- _Exercise instructions_:
Stop at the line containing "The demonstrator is": every line of the listing from the first up to that one must be set down exactly.

** Source material follows **

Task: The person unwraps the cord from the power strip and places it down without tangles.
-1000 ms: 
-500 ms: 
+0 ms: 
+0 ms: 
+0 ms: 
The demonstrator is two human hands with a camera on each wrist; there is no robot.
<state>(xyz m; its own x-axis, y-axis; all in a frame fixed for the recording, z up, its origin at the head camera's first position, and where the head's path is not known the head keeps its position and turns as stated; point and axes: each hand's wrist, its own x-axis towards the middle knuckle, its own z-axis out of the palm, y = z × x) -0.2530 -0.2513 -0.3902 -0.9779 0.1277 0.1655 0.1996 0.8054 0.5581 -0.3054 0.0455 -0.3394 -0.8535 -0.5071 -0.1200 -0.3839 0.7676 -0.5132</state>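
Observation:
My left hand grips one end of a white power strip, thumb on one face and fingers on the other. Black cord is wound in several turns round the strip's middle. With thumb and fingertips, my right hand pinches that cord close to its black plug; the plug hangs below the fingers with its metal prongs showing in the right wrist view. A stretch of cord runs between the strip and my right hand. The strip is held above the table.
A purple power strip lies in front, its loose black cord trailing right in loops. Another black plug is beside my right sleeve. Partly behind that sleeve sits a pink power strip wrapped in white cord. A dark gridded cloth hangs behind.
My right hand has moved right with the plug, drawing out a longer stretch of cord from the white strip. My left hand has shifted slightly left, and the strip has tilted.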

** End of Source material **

- _Task answer_:
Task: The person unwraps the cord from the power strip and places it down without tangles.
-1000 ms: 
-500 ms: 
+0 ms: 
+0 ms: 
+0 ms: 
The demonstrator is two human hands with a camera on each wrist; there is no robot.

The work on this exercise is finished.